What to produce:
How many lines in this data contain the string "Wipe"? Reply with the number only.

---------- Dataset extract ----------

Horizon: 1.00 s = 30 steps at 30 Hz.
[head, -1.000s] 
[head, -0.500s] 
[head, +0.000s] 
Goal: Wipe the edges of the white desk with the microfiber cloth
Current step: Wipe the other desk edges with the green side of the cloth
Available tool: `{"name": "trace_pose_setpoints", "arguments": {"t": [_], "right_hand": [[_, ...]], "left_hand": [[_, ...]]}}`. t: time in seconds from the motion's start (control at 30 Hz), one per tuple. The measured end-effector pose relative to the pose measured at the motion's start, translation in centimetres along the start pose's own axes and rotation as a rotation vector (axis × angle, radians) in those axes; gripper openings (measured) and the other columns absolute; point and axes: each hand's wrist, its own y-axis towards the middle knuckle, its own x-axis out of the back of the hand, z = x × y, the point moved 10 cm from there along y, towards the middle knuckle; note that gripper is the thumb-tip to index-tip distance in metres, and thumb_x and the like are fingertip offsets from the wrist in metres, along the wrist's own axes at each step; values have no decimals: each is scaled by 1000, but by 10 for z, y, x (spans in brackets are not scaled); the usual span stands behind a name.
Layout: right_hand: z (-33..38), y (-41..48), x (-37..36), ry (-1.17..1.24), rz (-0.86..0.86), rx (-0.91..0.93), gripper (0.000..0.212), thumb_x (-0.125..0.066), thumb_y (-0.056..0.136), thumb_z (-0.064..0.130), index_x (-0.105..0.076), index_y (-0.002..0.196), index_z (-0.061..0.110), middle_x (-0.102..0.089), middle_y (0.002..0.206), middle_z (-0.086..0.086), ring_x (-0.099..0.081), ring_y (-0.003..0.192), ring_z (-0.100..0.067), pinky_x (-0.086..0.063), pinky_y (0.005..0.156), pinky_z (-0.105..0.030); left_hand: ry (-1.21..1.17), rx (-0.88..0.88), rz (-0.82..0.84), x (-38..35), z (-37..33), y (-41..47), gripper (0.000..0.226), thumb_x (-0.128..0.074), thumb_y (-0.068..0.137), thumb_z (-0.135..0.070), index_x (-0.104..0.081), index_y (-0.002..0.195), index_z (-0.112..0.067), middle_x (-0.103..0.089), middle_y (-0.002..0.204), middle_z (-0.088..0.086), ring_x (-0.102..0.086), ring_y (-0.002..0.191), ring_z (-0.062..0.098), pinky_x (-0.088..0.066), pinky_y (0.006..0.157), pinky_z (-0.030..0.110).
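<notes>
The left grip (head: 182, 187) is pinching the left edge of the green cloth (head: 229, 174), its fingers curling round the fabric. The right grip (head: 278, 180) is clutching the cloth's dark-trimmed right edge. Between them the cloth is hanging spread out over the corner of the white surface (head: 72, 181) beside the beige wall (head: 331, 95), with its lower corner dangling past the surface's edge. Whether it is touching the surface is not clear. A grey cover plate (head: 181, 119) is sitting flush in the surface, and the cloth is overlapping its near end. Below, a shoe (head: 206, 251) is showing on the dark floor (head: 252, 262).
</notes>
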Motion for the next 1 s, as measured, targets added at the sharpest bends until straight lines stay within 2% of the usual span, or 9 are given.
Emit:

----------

Solution to the exercise:
2